What you have to do
Report each line of the entries that contains the word "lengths", copied in full.

Records for this task
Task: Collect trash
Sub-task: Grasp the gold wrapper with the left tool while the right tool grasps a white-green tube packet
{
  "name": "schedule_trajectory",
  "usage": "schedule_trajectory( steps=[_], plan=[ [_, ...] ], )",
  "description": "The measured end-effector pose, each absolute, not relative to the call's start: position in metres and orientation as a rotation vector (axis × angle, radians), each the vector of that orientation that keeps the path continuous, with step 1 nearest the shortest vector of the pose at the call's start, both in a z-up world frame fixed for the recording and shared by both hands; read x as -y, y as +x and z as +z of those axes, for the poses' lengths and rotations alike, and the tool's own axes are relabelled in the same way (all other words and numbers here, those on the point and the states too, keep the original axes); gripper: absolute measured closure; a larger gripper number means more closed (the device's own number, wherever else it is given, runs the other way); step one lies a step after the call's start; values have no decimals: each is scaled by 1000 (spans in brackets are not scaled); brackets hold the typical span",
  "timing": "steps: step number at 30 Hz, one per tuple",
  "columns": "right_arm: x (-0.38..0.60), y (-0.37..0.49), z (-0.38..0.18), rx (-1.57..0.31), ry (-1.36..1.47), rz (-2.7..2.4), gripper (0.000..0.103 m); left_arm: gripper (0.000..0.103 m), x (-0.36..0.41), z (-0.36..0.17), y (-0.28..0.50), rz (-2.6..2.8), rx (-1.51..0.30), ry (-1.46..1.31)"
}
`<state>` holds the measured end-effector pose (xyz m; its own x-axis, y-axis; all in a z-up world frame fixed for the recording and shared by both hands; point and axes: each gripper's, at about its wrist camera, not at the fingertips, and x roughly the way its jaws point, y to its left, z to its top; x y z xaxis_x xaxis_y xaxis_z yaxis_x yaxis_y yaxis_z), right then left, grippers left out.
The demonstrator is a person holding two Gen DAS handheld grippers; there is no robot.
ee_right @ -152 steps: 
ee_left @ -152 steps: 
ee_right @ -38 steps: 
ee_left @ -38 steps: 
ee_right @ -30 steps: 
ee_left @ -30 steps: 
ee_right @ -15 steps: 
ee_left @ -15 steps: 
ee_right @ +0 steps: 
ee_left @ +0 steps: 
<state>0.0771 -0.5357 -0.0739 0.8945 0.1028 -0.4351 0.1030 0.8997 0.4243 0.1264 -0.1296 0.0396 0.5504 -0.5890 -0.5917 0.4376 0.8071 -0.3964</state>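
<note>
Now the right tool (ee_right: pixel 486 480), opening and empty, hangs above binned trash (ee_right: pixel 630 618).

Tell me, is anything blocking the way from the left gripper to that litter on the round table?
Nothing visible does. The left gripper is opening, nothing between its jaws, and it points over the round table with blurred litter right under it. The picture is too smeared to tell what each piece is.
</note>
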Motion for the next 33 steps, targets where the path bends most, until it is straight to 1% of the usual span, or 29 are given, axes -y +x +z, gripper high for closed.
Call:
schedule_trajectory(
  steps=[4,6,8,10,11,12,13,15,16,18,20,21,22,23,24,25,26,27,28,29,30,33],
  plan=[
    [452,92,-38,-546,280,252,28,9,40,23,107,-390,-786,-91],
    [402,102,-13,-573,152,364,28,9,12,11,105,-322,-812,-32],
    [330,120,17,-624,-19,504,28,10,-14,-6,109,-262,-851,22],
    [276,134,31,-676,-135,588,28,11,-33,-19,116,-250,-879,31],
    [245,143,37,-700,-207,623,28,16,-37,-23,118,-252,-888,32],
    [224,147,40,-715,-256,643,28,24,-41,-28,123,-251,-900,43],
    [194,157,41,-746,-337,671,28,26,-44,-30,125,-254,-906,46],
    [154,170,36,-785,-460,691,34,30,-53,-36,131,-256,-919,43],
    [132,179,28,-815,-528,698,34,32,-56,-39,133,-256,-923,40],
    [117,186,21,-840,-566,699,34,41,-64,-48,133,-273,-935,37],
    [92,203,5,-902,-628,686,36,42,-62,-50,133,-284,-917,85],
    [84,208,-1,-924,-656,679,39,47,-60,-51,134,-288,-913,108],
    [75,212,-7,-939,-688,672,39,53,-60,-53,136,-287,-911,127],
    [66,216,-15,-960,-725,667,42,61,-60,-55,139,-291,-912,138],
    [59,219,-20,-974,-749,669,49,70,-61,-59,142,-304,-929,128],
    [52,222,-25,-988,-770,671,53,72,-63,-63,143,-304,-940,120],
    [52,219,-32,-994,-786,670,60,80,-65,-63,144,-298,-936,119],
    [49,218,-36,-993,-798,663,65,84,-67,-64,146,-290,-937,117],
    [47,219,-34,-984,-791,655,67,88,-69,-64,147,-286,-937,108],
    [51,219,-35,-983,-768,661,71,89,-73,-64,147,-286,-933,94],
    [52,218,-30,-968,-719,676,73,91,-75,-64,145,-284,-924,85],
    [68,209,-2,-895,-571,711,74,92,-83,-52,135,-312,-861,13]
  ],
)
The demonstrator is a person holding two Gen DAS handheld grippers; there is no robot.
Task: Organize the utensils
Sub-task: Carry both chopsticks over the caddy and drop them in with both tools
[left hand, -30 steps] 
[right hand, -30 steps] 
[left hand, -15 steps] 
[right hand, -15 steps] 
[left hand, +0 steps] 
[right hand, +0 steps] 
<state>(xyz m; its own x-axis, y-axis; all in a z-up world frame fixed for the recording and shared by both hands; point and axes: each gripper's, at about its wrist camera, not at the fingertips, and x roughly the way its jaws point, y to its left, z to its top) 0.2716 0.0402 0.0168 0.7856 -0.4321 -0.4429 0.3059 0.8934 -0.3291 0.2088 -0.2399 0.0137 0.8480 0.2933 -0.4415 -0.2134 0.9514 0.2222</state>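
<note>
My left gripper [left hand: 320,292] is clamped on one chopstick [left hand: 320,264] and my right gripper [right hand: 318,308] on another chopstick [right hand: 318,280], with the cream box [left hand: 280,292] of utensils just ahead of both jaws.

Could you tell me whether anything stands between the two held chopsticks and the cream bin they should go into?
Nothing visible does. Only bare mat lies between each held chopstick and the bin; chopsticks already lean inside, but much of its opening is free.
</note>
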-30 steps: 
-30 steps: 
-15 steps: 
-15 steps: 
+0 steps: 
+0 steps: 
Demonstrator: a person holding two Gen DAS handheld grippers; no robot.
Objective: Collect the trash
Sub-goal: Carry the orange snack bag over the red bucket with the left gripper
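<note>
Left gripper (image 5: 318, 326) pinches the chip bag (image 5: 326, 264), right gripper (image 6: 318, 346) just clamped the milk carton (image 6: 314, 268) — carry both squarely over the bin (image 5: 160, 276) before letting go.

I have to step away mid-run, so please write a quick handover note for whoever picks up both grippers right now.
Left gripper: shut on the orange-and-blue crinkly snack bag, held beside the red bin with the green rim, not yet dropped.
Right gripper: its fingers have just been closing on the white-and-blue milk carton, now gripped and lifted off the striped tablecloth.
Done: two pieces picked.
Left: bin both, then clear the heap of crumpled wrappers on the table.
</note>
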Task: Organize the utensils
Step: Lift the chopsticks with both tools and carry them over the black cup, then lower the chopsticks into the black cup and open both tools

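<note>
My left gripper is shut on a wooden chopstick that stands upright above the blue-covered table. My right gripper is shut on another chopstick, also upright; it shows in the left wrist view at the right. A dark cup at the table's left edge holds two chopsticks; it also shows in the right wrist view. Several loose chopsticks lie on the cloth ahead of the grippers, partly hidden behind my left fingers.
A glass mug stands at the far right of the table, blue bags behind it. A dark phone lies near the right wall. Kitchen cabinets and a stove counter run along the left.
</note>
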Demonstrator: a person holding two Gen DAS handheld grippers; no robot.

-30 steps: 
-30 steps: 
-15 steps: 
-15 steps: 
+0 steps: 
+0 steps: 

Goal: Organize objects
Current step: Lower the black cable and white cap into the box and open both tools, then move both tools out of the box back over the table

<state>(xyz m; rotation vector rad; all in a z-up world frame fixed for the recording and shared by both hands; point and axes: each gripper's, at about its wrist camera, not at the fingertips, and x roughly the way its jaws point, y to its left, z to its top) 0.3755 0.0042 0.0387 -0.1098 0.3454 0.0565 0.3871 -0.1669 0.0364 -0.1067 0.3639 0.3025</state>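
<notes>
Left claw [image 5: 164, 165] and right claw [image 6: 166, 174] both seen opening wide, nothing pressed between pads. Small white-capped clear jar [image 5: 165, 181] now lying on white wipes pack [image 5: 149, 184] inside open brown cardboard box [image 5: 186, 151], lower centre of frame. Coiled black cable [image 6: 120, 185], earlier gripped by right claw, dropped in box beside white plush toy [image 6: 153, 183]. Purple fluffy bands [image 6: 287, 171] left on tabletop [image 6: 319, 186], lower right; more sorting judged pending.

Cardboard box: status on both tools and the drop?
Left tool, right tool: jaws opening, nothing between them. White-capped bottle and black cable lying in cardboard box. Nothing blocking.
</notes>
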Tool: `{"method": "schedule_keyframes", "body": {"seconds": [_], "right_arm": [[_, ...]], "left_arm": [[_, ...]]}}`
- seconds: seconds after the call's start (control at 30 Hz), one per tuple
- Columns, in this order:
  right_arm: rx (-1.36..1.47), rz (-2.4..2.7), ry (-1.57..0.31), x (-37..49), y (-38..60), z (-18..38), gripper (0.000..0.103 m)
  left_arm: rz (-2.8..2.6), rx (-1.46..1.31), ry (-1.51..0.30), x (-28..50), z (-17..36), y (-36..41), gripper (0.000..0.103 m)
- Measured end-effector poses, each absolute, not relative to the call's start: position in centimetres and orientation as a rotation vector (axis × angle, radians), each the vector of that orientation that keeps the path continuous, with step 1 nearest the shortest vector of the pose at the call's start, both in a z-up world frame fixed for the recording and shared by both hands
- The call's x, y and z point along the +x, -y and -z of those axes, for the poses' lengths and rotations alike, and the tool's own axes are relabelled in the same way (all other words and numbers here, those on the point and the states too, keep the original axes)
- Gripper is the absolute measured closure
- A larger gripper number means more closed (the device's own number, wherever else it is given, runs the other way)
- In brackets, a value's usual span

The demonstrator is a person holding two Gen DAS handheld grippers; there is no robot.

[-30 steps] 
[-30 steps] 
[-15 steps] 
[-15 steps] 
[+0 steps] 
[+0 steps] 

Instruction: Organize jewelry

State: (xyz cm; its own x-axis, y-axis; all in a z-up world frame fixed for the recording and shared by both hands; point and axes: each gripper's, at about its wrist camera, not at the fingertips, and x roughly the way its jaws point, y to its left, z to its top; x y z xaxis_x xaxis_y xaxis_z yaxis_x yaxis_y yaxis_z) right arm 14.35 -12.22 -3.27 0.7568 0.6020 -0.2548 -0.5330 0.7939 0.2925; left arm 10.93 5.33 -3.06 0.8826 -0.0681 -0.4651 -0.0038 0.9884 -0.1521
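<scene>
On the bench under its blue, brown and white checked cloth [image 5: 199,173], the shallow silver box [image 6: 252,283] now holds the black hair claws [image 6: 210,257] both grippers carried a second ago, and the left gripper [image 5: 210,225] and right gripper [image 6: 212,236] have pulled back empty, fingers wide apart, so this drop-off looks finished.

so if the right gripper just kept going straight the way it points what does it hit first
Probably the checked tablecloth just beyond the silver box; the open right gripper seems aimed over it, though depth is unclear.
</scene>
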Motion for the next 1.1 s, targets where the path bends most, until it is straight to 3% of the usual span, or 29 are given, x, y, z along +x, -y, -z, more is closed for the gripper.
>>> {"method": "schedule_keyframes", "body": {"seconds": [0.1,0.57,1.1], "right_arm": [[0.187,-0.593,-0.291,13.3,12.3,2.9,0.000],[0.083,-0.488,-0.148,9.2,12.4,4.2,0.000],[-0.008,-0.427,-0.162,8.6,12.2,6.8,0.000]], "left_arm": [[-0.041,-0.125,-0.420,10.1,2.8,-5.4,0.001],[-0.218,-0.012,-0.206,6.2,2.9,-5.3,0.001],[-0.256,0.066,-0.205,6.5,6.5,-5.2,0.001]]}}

Response
  "description": "The measured end-effector pose, each absolute, not relative to the call's start: position in metres and orientation as a rotation vector (axis × angle, radians), each the vector of that orientation that keeps the path continuous, with step 1 nearest the shortest vector of the pose at the call's start, both in a z-up world frame fixed for the recording and shared by both hands; read x as -y, y as +x and z as +z of those axes, for the poses' lengths and rotations alike, and the tool's own axes are relabelled in the same way (all other words and numbers here, those on the point and the states too, keep the original axes); gripper: absolute measured closure; a larger gripper number means more closed (the device's own number, wherever else it is given, runs the other way); step one lies a step after the call's start; values have no decimals: each is scaled by 1000 (spans in brackets are not scaled); brackets hold the typical span",
- The call's x, y and z point along the +x, -y and -z of those axes, for the poses' lengths and rotations alike, and the tool's own axes are relabelled in the same way (all other words and numbers here, those on the point and the states too, keep the original axes)

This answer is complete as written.